July 30, 2016 at 12:56 pm
Hi All,
Sorry to ask this question in this forum. Its more kind of general and not a technical question.
Can anyone tell me what are the drawbacks of using Production Server as a Testing Server.
Recently, I got into an uncomfortable conversation with my manager who is a not so technical but he wanted me to
do performance testing of slow running SQL Agent jobs which client was asking for a long time.
I just joined this team a week before and this is my 1st task assigned to me!!
They are blunt and wanted me to work on the same.

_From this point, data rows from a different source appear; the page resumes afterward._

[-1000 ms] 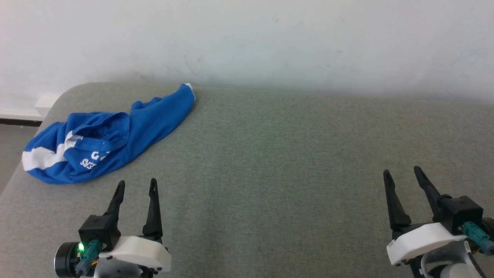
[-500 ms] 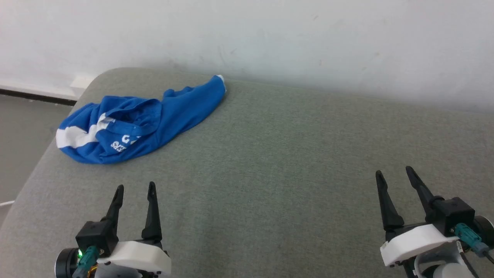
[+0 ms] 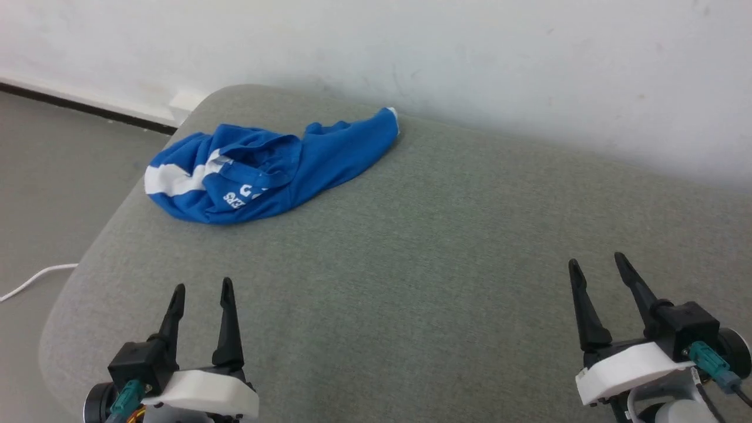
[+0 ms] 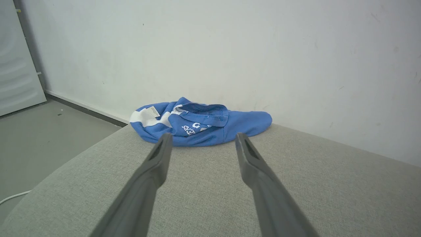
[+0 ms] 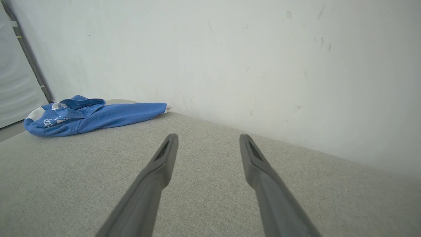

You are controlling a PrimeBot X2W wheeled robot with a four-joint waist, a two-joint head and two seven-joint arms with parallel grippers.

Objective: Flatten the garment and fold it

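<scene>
The fingers of the left gripper [image 3: 202, 284] are spread wide and empty, and those of the right gripper [image 3: 594, 258] are parted just as widely, both pairs held over the near part of the grey padded surface [image 3: 423, 247]. The garment [image 3: 276, 170], bright blue with white stripes and lettering, is seen crumpled at the far left corner of that surface, beside the white wall [image 3: 470, 53], well apart from both grippers; a white cable [image 3: 35, 279] is seen on the floor [image 3: 53, 176] at left

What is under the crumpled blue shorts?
The shorts lie bunched directly on the grey cushion, near its far left corner. Around their edges I see cushion fabric. The area beneath the folds is covered, so something small there cannot be ruled out.
</scene>
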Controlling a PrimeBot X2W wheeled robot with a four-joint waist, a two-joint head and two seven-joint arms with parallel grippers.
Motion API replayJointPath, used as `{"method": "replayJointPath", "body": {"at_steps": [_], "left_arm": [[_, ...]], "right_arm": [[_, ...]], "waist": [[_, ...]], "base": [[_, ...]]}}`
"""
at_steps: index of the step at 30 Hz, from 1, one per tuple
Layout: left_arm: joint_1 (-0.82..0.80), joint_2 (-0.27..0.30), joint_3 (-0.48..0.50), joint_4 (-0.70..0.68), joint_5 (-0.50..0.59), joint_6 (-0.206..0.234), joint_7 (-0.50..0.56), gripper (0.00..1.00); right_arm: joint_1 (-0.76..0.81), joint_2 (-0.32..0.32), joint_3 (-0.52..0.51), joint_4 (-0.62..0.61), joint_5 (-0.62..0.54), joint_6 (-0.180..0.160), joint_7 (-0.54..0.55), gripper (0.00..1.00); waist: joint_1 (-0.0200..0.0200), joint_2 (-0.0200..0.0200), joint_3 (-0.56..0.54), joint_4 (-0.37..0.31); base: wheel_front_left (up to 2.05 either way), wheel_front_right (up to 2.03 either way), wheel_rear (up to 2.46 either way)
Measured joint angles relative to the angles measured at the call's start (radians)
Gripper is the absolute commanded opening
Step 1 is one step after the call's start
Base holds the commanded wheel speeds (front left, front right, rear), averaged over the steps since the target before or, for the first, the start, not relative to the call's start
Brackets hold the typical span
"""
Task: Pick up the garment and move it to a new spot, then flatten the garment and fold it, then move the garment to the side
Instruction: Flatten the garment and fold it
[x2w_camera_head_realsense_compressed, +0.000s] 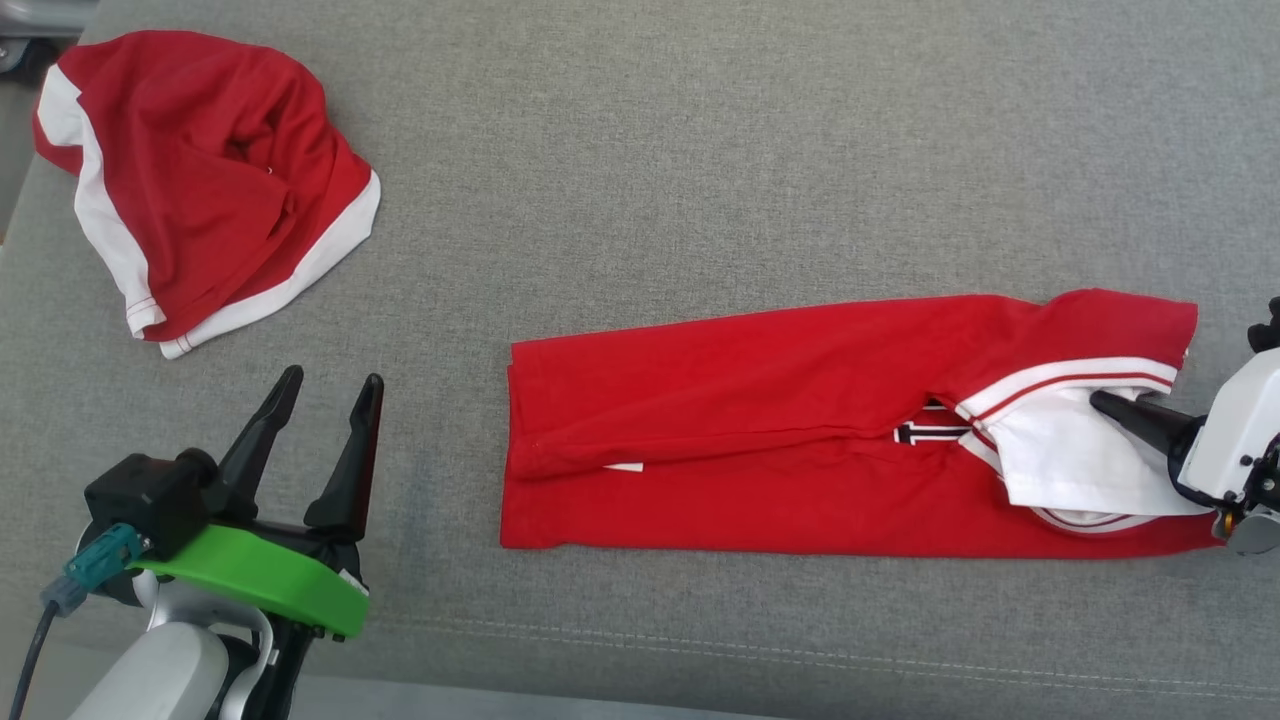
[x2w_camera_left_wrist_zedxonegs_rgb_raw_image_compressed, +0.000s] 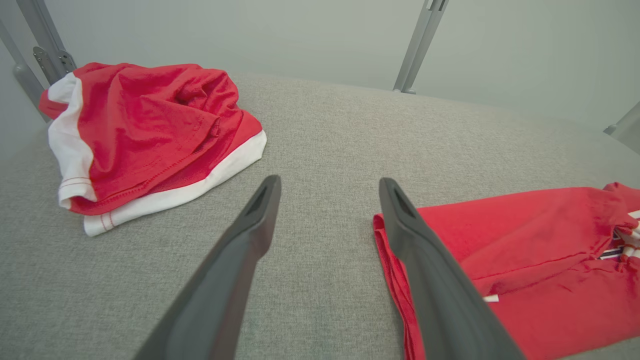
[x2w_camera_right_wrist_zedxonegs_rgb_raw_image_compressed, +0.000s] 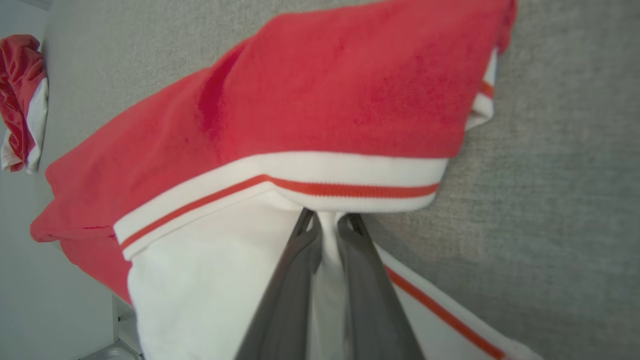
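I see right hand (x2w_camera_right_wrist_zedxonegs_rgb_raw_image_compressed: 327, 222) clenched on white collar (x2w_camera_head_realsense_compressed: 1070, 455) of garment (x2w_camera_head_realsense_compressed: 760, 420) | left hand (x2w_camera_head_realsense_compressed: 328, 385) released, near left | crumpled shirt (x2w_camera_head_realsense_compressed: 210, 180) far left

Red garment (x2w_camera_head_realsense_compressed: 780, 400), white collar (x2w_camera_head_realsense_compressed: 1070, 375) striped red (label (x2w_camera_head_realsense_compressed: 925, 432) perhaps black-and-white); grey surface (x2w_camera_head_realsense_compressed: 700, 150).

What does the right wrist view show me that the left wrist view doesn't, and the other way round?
Right wrist view: the right pincer is shut on the white panel of the folded red garment, at the edge of its red-striped white band.
Left wrist view: the left pincer is open and holds nothing, aimed at the bare grey surface, with metal poles behind.
Both: the folded red garment, the crumpled red-and-white garment and the grey surface.
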Motion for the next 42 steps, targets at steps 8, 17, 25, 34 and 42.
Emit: {"method": "replayJointPath", "body": {"at_steps": [8, 17, 25, 34, 42], "left_arm": [[0.002, -0.007, 0.029, -0.004, 0.000, 0.001, -0.003, 1.00], [0.014, -0.014, 0.050, -0.015, 0.001, 0.003, -0.007, 1.00], [0.015, -0.024, 0.046, -0.019, 0.007, 0.003, -0.007, 1.00], [0.015, -0.029, 0.027, -0.018, 0.015, 0.003, -0.008, 1.00], [-0.011, -0.049, -0.013, -0.014, 0.026, -0.007, 0.004, 1.00]], "right_arm": [[-0.036, -0.031, -0.030, 0.023, -0.005, 0.007, -0.001, 0.00], [-0.054, -0.097, -0.073, 0.049, 0.004, 0.013, -0.001, 0.00], [-0.056, -0.231, -0.119, 0.064, 0.010, -0.004, -0.011, 0.00], [-0.145, -0.206, -0.010, -0.250, -0.132, 0.041, 0.062, 0.00], [-0.180, -0.105, 0.101, -0.428, -0.251, 0.046, 0.136, 0.00]], "waist": [[0.0000, 0.0000, -0.004, -0.009], [0.0000, 0.0000, -0.001, -0.038], [0.0000, 0.0000, -0.003, -0.058], [0.0000, 0.0000, -0.021, -0.075], [0.0000, 0.0000, -0.020, -0.056]], "base": [[0.00, 0.00, 0.00], [0.00, 0.00, 0.00], [0.00, 0.00, 0.00], [0.00, 0.00, 0.00], [0.00, 0.00, 0.00]]}}
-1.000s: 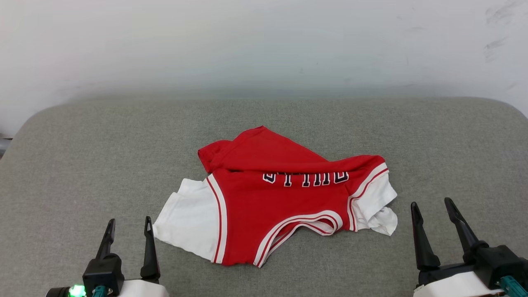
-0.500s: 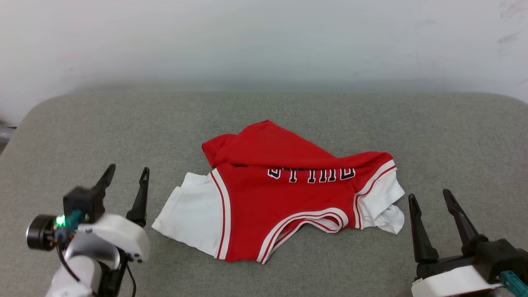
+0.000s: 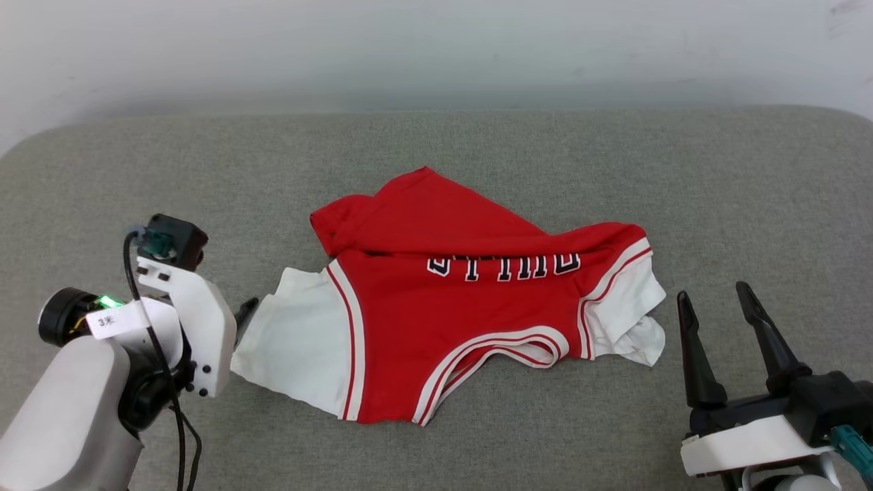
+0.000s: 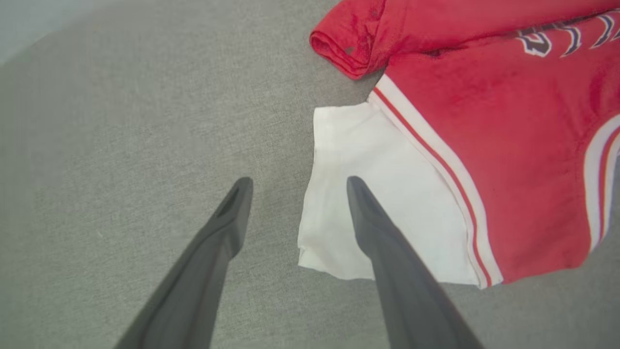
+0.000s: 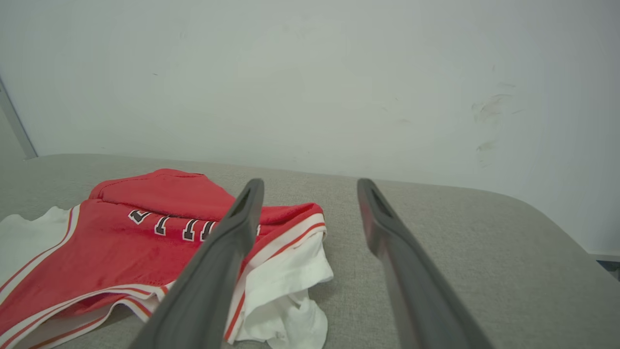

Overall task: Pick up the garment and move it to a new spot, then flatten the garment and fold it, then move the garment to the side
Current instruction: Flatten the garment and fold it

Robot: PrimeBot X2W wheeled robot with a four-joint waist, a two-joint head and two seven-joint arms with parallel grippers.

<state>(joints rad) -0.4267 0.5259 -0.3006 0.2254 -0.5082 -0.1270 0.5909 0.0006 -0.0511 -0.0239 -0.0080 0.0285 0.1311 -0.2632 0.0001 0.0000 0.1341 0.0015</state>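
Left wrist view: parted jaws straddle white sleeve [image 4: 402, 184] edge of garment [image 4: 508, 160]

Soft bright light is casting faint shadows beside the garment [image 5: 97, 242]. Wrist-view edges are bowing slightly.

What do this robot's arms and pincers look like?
The left gripper and right gripper each have two long, dark, tapering fingers. The left forearm is pale and rounded, with a white bracket, a looping black cable, a green light and a small label. Both wrists carry a teal plug.
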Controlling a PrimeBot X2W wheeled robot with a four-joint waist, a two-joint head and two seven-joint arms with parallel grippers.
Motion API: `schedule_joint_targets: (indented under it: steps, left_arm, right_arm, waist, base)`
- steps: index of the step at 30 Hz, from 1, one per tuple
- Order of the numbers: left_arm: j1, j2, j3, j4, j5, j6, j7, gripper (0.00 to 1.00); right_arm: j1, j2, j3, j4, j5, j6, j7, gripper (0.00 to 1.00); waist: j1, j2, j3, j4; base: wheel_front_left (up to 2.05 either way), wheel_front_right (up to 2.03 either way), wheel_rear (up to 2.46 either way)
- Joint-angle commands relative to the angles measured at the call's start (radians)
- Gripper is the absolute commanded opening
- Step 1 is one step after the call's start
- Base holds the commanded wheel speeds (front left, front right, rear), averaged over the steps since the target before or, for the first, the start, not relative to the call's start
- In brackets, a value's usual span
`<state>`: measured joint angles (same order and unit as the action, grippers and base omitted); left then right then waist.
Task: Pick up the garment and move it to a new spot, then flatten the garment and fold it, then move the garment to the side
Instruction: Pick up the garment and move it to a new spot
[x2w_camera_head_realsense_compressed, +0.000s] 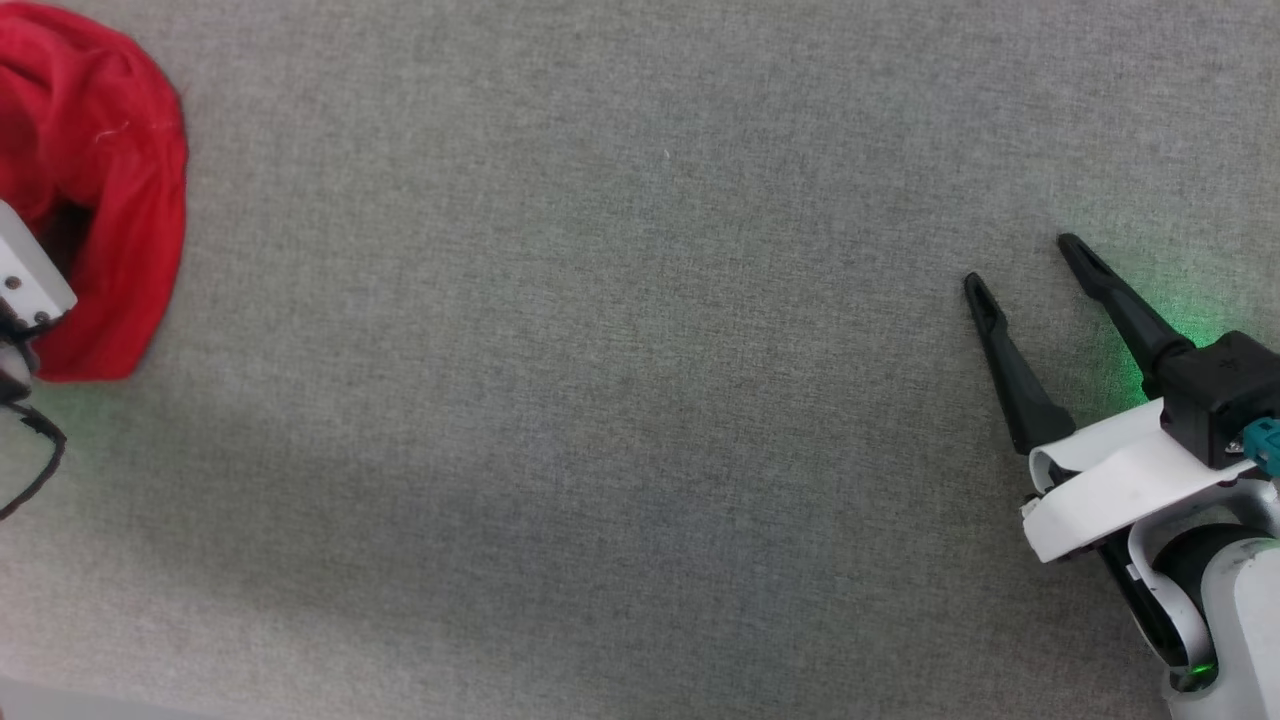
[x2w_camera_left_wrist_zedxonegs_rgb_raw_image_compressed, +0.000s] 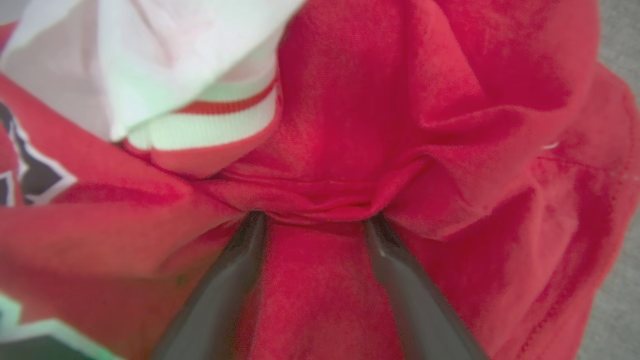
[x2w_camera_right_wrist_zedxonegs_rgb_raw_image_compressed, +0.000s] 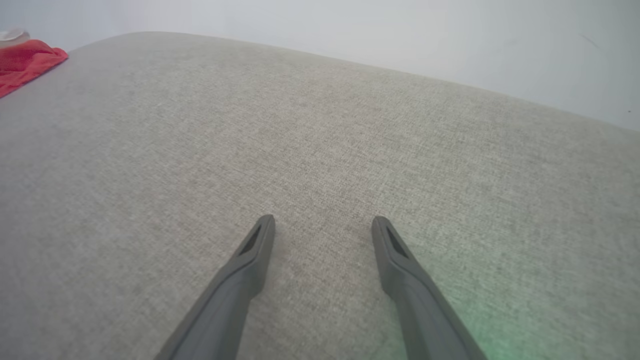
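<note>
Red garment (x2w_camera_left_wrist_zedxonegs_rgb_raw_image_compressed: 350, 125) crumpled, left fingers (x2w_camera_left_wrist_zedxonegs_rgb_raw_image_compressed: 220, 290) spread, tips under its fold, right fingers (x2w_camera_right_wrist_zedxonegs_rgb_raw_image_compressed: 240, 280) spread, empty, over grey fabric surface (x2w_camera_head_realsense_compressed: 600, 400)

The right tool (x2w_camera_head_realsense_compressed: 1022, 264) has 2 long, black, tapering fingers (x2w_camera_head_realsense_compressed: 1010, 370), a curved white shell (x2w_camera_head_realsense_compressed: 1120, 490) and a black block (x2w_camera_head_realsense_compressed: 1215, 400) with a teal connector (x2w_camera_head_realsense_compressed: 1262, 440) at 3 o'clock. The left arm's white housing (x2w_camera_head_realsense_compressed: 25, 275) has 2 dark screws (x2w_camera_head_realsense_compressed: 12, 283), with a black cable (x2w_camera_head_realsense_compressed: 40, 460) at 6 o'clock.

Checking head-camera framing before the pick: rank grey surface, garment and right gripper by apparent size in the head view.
1. grey surface, by far.
2 and 3, unranked: garment and right gripper look about alike; the frame edge cuts the garment and the gripper sits nearer the camera.
</note>
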<state>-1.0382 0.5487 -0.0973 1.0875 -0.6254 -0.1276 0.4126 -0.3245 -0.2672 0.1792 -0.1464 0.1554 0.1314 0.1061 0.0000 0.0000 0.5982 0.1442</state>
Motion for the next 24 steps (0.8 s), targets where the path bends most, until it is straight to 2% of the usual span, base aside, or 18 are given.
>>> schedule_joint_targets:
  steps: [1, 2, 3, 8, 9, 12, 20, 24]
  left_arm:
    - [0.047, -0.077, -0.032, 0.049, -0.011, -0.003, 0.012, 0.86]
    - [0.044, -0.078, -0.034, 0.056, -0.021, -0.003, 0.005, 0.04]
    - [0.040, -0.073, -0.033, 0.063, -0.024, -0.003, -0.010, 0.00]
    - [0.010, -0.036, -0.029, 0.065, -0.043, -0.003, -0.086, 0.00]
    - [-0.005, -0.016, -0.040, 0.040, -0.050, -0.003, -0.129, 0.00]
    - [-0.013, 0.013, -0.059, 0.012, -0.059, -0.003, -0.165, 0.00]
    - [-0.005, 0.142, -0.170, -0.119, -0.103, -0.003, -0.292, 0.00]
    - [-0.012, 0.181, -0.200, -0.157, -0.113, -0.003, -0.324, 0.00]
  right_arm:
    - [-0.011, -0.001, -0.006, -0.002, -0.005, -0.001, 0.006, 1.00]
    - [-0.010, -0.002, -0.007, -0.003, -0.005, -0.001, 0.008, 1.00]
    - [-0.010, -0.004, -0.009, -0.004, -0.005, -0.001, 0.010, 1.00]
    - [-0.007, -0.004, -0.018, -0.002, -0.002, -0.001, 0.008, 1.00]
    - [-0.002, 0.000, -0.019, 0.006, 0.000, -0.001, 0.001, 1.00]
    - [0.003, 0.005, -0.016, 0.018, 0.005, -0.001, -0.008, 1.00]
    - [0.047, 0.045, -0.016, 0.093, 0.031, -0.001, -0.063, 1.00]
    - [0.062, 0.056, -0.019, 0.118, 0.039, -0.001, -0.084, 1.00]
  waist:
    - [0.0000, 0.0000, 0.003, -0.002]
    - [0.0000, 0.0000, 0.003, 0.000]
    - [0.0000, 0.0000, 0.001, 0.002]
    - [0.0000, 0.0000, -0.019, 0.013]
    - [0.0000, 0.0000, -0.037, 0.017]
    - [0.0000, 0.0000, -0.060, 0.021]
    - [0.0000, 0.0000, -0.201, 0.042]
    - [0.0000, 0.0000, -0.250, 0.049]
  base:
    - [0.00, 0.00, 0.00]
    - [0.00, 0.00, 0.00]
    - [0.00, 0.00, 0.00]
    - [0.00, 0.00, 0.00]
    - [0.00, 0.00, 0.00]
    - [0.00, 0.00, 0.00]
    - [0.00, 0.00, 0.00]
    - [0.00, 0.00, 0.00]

I explained to some extent that doesn't work and if any changes made to the code and re-running/creating indexes/updating stats/turning on trace flags/running traces,
will lead to adverse performance of ongoing/running workload. Still they insist me to do that. I just kept quite and came out of that discussion room.
I need some inputs/specific usecase's of what can go wrong if we use a PROD server for testing purposes. How can I convince these management guys that what I am supposed to do is wrong and in a polite way.
Not sure how to convey the BIG NO NO message here..
Can anyone help me with some specific use case so that I can convince my management and get a testing environment.
Thanks.
July 30, 2016 at 6:51 pm
I tune production systems for a living and have been doing this for about 20 years now. There are exceptionally few companies out there that have a test platform that even remotely resembles their production hardware, and many don't even restore their main (often VERY large) databases down to a test server very often either for many reasons. Yes, you have to be careful and take steps to measure impact and minimize the probability that something is adversely affected. Yes, you have to set managements' expectations and understandings that something bad could happen. Yes, you do have to be much more competent so you know how to better judge if something you want to do for tuning will make other stuff worse.
Best,
Kevin G. Boles
SQL Server Consultant
SQL MVP 2007-2012
TheSQLGuru on googles mail service
July 30, 2016 at 11:05 pm
Thanks Kevin for sharing your thoughts.
July 31, 2016 at 2:32 am
Piling on Kevin's fine answer; production system tuning should not be an trial & error process but rather information gathering with careful interactions and modifications to the system. Knee jerks like blindly adding indices based on the sql server missing index recommendations etc. have no place on production systems.
😎
Be careful and understand the impact when testing long running jobs/tasks on a production system, I've seen such tests fill logs, data files, drives and saturate tempdbs, something you do not want to run into.
July 31, 2016 at 6:16 am
As with all else in the world of databases, "It Depends".
While I agree that production shouldn't be used as a testing system, it's rare that any other system will be under the same load as the production system. Sometimes, the only place to do some performance testing is in production. I agree that it should NOT be a willy nilly creation of indexes. The code that has a problem should be clearly identified from production because, a lot of times, an index won't help at all. If it's code that needs to be reworked for performance, then that becomes a development process and should be done on some dev box and follow the promotion and testing process from Dev to Test to Prod. Sometimes, though, all that is needed is an index and unless someone is stupid enough to make an index with a very low cardinality leading column, there's usually no reason why the index couldn't be added directly in production. On reason would be if the index is huge and can't be built in an online fashion... you might want to wait for or schedule and outage for that so it would be worthwhile to test the index as if it were code.
--Jeff Moden
Change is inevitable... Change for the better is not.